TASK STATEMENT: From the data below, please reproduce exactly everything from the line that contains "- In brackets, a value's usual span" down to the line that contains "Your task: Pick", with both ends included.

DATA PROVIDED:
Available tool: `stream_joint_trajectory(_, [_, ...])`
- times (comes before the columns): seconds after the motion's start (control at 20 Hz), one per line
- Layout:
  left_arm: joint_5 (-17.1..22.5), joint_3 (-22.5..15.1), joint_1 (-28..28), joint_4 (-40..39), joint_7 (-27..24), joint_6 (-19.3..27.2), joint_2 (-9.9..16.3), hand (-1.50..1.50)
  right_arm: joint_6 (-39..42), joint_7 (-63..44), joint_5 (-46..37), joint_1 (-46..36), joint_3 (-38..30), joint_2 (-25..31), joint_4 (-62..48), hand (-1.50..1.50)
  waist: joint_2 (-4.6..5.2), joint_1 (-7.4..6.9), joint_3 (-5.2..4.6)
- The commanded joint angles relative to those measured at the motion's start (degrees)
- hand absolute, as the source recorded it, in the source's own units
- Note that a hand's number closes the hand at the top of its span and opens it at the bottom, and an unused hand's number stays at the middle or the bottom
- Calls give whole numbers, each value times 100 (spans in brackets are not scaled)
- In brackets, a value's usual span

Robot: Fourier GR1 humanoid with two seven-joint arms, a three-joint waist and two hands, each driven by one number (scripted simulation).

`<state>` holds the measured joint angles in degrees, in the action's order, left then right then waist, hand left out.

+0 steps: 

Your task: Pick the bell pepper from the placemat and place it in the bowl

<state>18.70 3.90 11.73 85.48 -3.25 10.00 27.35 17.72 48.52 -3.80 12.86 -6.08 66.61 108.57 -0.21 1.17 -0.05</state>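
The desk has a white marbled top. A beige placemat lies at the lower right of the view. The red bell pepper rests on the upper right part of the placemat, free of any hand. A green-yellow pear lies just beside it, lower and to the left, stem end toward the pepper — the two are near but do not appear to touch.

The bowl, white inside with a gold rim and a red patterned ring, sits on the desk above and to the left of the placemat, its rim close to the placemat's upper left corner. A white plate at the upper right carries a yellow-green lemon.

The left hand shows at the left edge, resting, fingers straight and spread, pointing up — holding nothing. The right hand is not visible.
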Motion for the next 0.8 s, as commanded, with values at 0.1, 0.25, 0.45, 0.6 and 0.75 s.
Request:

RESULT BELOW:
- In brackets, a value's usual span

Robot: Fourier GR1 humanoid with two seven-joint arms, a three-joint waist and two hands, each driven by one number (scripted simulation).

`<state>` holds the measured joint angles in degrees, in the action's order, left then right then waist, hand left out.

+0 steps: 

Your task: Pick the bell pepper from the placemat and place it in the bowl

This exercise requires no further work.